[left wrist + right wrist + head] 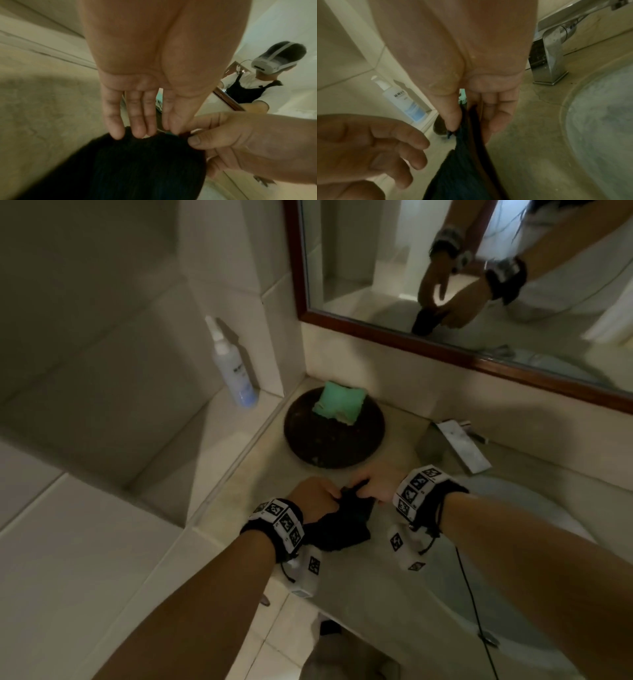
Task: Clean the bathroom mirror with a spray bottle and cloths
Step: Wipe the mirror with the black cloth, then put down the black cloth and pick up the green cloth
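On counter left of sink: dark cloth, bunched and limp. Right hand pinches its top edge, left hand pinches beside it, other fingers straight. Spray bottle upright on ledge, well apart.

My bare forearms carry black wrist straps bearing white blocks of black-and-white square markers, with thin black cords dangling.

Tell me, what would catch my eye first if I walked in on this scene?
Most likely the two hands meeting over a dark cloth on the counter by the sink: the left hand and right hand both pinch its far edge, wrists wrapped in black-and-white patterned bands. Next, the green cloth on a round dark dish in the corner, a spray bottle on the ledge beside it, and the wood-framed mirror above.
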`<state>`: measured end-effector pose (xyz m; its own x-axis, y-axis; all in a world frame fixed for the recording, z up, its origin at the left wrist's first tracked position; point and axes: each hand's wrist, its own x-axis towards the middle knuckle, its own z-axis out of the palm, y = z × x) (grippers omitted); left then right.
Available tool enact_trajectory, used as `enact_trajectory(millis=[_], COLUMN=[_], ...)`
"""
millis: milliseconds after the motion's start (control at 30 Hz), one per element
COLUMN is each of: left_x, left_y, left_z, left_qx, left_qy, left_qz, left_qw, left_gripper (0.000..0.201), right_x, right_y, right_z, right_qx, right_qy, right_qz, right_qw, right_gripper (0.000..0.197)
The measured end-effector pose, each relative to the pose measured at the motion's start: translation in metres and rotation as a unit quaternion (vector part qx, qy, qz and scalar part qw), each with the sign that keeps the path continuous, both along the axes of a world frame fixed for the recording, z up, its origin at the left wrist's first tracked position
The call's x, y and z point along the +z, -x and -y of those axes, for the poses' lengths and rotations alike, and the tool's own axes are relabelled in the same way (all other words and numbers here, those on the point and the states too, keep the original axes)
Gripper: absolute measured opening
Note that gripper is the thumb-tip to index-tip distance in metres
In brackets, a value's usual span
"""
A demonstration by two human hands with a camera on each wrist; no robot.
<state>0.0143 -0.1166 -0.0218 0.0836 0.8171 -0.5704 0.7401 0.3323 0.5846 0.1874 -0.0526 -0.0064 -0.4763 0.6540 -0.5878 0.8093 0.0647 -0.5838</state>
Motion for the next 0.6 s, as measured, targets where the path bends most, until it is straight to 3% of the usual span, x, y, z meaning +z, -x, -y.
enact_trajectory(millis=[133, 233, 400, 600], left_x=[-0.012, -0.011, -0.016, -0.025], left_y=[0.008, 0.016, 0.022, 0.024], left_z=[-0.020, -0.046, -0.098, -0.158], left_qx=[0.026, 0.018, 0.079, 0.112], left_qy=[-0.051, -0.054, -0.054, -0.059], left_qz=[-0.003, 0.016, 0.020, 0.022], left_qw=[0.998, 0.998, 0.995, 0.992], left_gripper=[0.023, 0.023, 0.020, 0.021], right_x=[-0.012, -0.012, -0.013, -0.014], right_y=[0.000, 0.001, 0.001, 0.008], right_z=[-0.015, -0.036, -0.080, -0.126], right_qx=[-0.024, -0.029, -0.149, -0.177], right_qy=[-0.004, -0.016, -0.034, -0.042], right_qz=[0.047, 0.053, 0.043, 0.049], right_qw=[0.999, 0.998, 0.987, 0.982], right_gripper=[0.014, 0.020, 0.015, 0.041])
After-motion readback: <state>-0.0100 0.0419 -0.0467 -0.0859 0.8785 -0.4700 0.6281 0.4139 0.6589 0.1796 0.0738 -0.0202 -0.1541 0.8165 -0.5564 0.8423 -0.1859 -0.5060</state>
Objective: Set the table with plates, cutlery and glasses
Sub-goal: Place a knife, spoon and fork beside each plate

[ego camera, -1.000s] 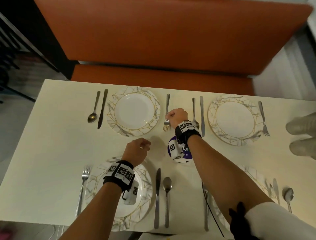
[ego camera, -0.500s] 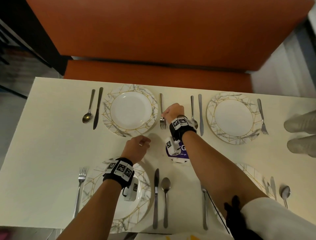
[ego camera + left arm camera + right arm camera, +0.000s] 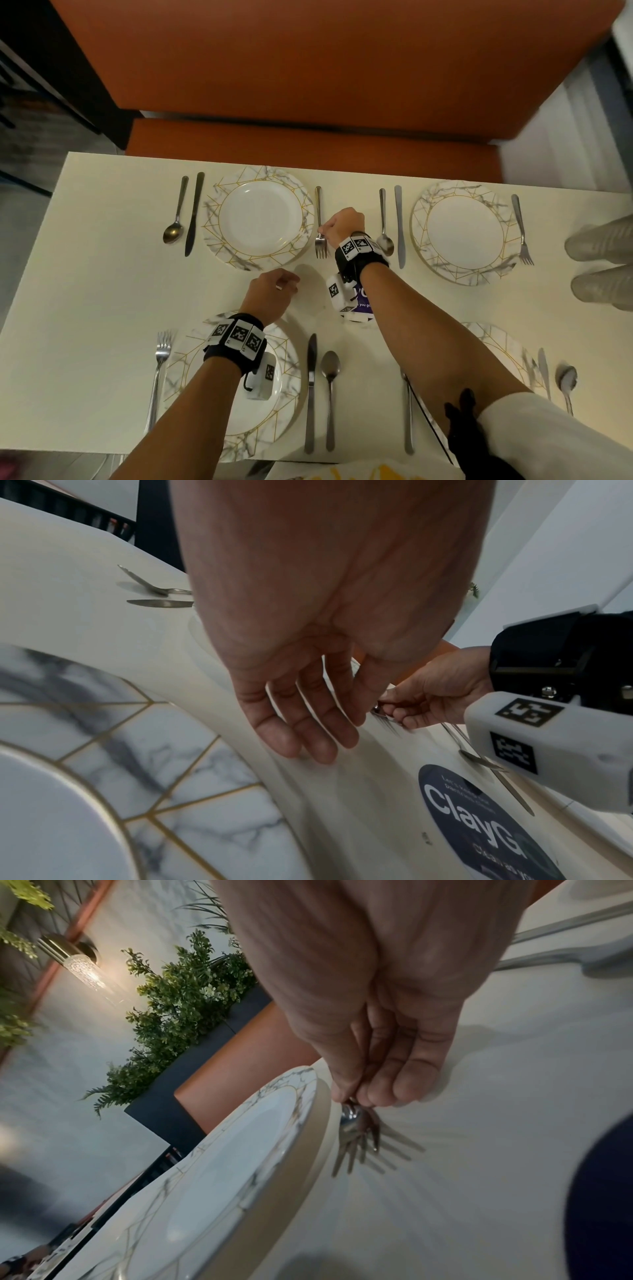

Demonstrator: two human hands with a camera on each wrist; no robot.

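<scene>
Cutlery step: right hand (image 3: 344, 224) pinches neck of steel fork (image 3: 319, 222), tines on table just beside gold-veined marble plate (image 3: 258, 217). Left hand (image 3: 270, 296) hovers near plate, loosely curled, empty. Next likely: align fork parallel, release, fetch glasses.

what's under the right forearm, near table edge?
Under the right forearm a fork handle shows, plus the marbled rim of a plate. The fork's tines and most of the plate are covered by the arm.
</scene>
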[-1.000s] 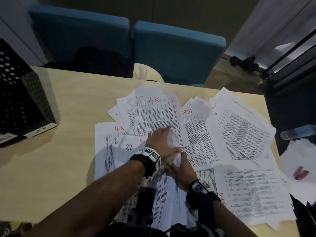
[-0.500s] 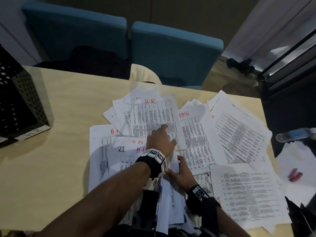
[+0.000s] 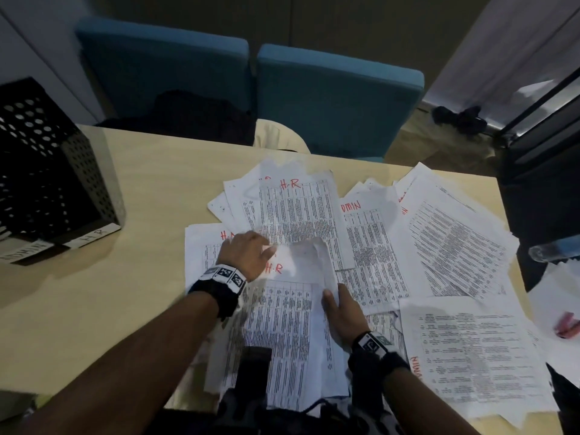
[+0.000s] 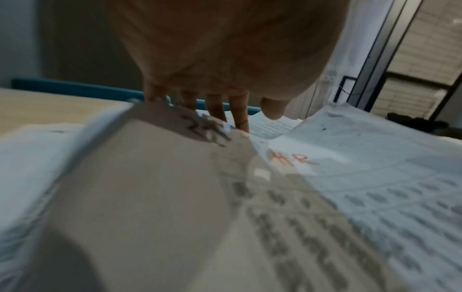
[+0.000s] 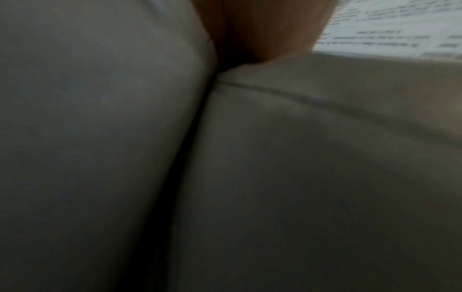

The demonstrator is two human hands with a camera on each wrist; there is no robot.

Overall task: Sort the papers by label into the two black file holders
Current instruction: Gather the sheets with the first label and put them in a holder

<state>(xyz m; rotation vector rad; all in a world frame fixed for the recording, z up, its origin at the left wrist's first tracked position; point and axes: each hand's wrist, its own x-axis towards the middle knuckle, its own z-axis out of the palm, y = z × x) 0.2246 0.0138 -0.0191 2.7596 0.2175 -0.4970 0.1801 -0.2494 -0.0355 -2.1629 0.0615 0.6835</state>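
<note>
Papers (image 3: 361,246) spread over counter (image 3: 125,189). Left hand (image 3: 248,254) flat, fingers straight on H.R sheet (image 3: 292,296). Right hand (image 3: 343,312) pinches that sheet's lifted edge.

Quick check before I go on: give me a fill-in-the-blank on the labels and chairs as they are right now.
1. The file holder strips read ADMIN and ____.
2. The sheet under the left hand bears a red ____ label.
3. The chairs behind the table are ____.

Missing: H.R; H.R; blue
</note>
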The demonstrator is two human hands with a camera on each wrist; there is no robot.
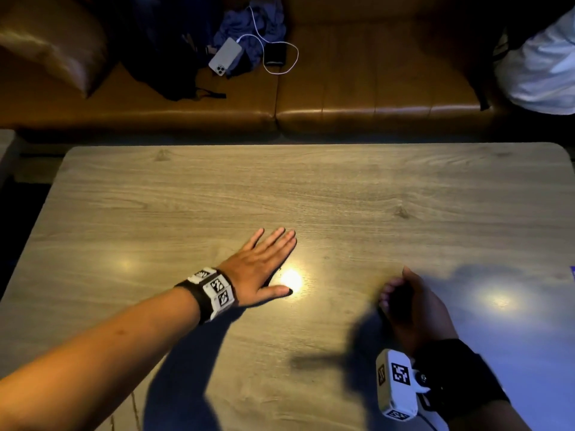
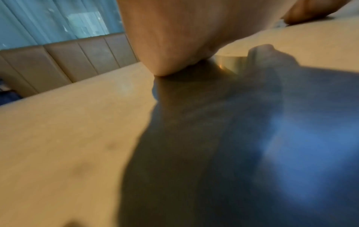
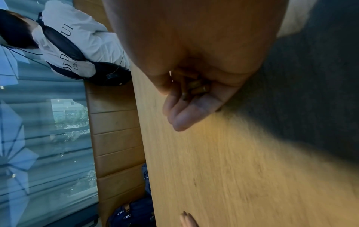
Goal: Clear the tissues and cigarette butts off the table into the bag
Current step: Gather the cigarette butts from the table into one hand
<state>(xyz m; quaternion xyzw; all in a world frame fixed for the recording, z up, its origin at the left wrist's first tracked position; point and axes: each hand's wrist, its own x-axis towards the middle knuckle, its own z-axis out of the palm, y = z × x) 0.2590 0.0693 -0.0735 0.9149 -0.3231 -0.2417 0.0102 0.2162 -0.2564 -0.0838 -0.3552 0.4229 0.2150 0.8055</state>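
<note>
My left hand [image 1: 264,262] lies flat on the wooden table [image 1: 342,188] near its middle, fingers straight and spread, holding nothing. In the left wrist view its palm [image 2: 174,38] touches the tabletop. To the right, in shadow, my right hand [image 1: 404,300] is cupped with its fingers curled. The right wrist view shows several brown cigarette butts [image 3: 197,87] held in that curled palm [image 3: 194,107], just above the table. No tissues and no bag are in view.
Behind the table runs a brown leather bench [image 1: 373,98] with a phone [image 1: 224,56], a white cable [image 1: 280,54], dark clothes [image 1: 161,51] and a cushion [image 1: 53,48]. A person in a white shirt [image 1: 544,66] sits at the far right. Something blue [image 1: 572,272] shows at the table's right edge.
</note>
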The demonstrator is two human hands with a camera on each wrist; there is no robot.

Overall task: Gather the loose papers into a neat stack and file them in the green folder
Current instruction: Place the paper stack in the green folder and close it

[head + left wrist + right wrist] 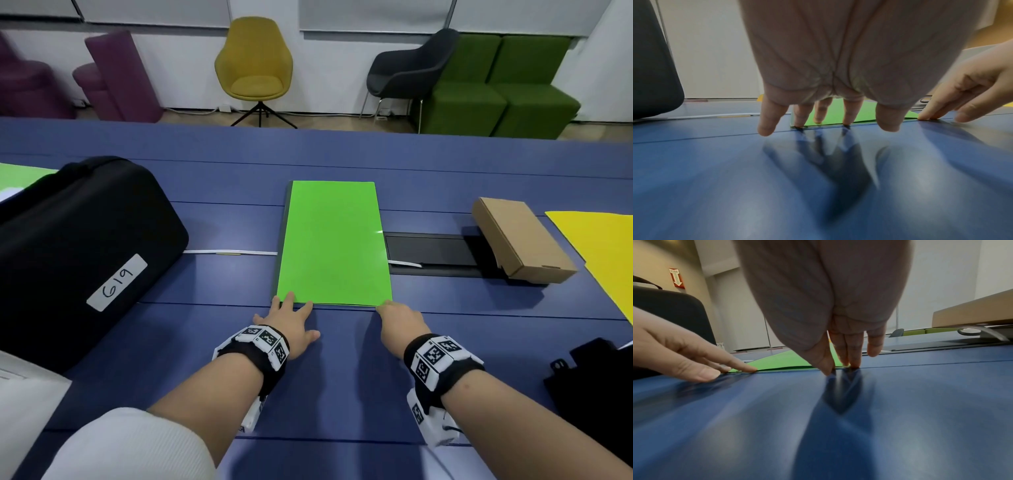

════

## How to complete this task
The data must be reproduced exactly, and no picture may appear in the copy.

## Answer section
[left wrist + right wrist + head] 
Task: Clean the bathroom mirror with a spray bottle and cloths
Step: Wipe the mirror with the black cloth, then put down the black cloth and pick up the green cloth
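On counter left of sink: dark cloth, bunched and limp. Right hand pinches its top edge, left hand pinches beside it, other fingers straight. Spray bottle upright on ledge, well apart.

My bare forearms carry black wrist straps bearing white blocks of black-and-white square markers, with thin black cords dangling.

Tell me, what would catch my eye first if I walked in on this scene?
Most likely the two hands meeting over a dark cloth on the counter by the sink: the left hand and right hand both pinch its far edge, wrists wrapped in black-and-white patterned bands. Next, the green cloth on a round dark dish in the corner, a spray bottle on the ledge beside it, and the wood-framed mirror above.
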`<state>`: measured end-effector pose (xyz m; its own x-axis, y-axis; all in a world frame fixed for the recording, z up, its origin at the left wrist's first tracked position; point and axes: each hand's wrist, its own x-axis towards the middle knuckle, its own z-axis out of the palm, y = z × x) (grippers omitted); left then right.
Available tool enact_trajectory, used as `enact_trajectory(millis=[_], COLUMN=[_], ...)`
"""
millis: milliseconds after the motion's start (control at 30 Hz), one per element
COLUMN is each of: left_x, left_y, left_z, left_qx, left_qy, left_qz, left_qw, left_gripper (0.000..0.201), right_x, right_y, right_z, right_qx, right_qy, right_qz, right_qw, right_gripper (0.000..0.197)
The measured end-effector pose, each relative to the pose measured at the motion's start: translation in metres and rotation as a unit quaternion (vector part qx, qy, qz and scalar part qw), each with the sign that keeps the path continuous, both along the axes of a world frame fixed for the recording, z up, its origin at the left wrist's first tracked position
The call's x, y and z point along the +z, -x and -y of those axes, for the poses' lengths and rotations alike, and the tool's own axes are relabelled in the same way (all other words and numbers here, those on the point and the states too, keep the original axes)
Gripper: absolute measured opening
Note that gripper is the thumb-tip to index-tip distance in metres
In brackets, a value's usual span
"""
A demonstration by two human hands with a camera on each wrist; no robot.
<state>0.0143 -0.1166 -0.0218 0.0836 0.8171 -0.5704 0.7401 0.3323 0.5846 0.1874 -0.0526 -0.0064 -0.4763 0.6540 -0.5878 0.8093 0.0647 -0.5838</state>
Motion for the next 0.6 s, as measured, targets where the path bends most, until it is straight to 3% of the usual span, x, y, z meaning +z, -x, -y.
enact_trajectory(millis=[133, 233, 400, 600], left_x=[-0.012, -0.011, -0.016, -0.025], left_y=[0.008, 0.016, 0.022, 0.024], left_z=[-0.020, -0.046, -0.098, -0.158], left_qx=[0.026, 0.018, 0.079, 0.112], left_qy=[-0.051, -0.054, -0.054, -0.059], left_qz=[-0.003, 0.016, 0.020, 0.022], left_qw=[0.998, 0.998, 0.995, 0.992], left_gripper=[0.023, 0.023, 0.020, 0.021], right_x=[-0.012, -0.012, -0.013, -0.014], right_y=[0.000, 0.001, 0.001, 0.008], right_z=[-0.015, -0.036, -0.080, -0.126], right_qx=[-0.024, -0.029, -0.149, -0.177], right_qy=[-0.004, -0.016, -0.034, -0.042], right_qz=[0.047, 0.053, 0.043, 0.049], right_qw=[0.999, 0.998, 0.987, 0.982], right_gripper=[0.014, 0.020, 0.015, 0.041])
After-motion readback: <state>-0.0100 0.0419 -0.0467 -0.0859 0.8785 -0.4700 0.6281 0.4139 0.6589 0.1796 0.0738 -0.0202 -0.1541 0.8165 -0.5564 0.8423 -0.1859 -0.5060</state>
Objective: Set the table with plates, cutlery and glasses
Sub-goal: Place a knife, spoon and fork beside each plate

[ego camera, -1.000s] 
[ego camera, -0.500s] 
[ego camera + left arm camera + right arm camera, +0.000s] 

Demonstrator: two human hands with a camera on each wrist; no robot.

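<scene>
Cutlery step: right hand (image 3: 344, 224) pinches neck of steel fork (image 3: 319, 222), tines on table just beside gold-veined marble plate (image 3: 258, 217). Left hand (image 3: 270, 296) hovers near plate, loosely curled, empty. Next likely: align fork parallel, release, fetch glasses.

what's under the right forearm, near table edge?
Under the right forearm a fork handle shows, plus the marbled rim of a plate. The fork's tines and most of the plate are covered by the arm.
</scene>
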[-1.000s] 
[-0.500s] 
[+0.000s] 
[+0.000s] 
[+0.000s] 

The demonstrator is two human hands with a camera on each wrist; there is no robot.

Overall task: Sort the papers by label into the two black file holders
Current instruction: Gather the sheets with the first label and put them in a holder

<state>(xyz m; rotation vector rad; all in a world frame fixed for the recording, z up, its origin at the left wrist's first tracked position; point and axes: each hand's wrist, its own x-axis towards the middle knuckle, its own z-axis out of the palm, y = z × x) 0.2246 0.0138 -0.0191 2.7596 0.2175 -0.4970 0.1801 -0.2494 -0.0355 -2.1629 0.0615 0.6835</state>
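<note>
Papers (image 3: 361,246) spread over counter (image 3: 125,189). Left hand (image 3: 248,254) flat, fingers straight on H.R sheet (image 3: 292,296). Right hand (image 3: 343,312) pinches that sheet's lifted edge.

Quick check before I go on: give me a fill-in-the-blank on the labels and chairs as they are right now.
1. The file holder strips read ADMIN and ____.
2. The sheet under the left hand bears a red ____ label.
3. The chairs behind the table are ____.

Missing: H.R; H.R; blue
</note>
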The demonstrator is two human hands with a camera on each wrist; there is no robot.
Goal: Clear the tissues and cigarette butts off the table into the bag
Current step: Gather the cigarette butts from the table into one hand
<state>(xyz m; quaternion xyzw; all in a world frame fixed for the recording, z up, its origin at the left wrist's first tracked position; point and axes: each hand's wrist, its own x-axis towards the middle knuckle, its own z-axis out of the palm, y = z × x) 0.2590 0.0693 -0.0735 0.9149 -0.3231 -0.2417 0.0102 0.2162 -0.2564 -0.0838 -0.3552 0.4229 0.2150 0.8055</state>
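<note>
My left hand [image 1: 264,262] lies flat on the wooden table [image 1: 342,188] near its middle, fingers straight and spread, holding nothing. In the left wrist view its palm [image 2: 174,38] touches the tabletop. To the right, in shadow, my right hand [image 1: 404,300] is cupped with its fingers curled. The right wrist view shows several brown cigarette butts [image 3: 197,87] held in that curled palm [image 3: 194,107], just above the table. No tissues and no bag are in view.
Behind the table runs a brown leather bench [image 1: 373,98] with a phone [image 1: 224,56], a white cable [image 1: 280,54], dark clothes [image 1: 161,51] and a cushion [image 1: 53,48]. A person in a white shirt [image 1: 544,66] sits at the far right. Something blue [image 1: 572,272] shows at the table's right edge.
</note>
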The demonstrator is two human hands with a camera on each wrist; there is no robot.

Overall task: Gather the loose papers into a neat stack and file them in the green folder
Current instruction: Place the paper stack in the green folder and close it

[head + left wrist + right wrist] 

Work on this exercise is finished, so nothing remains.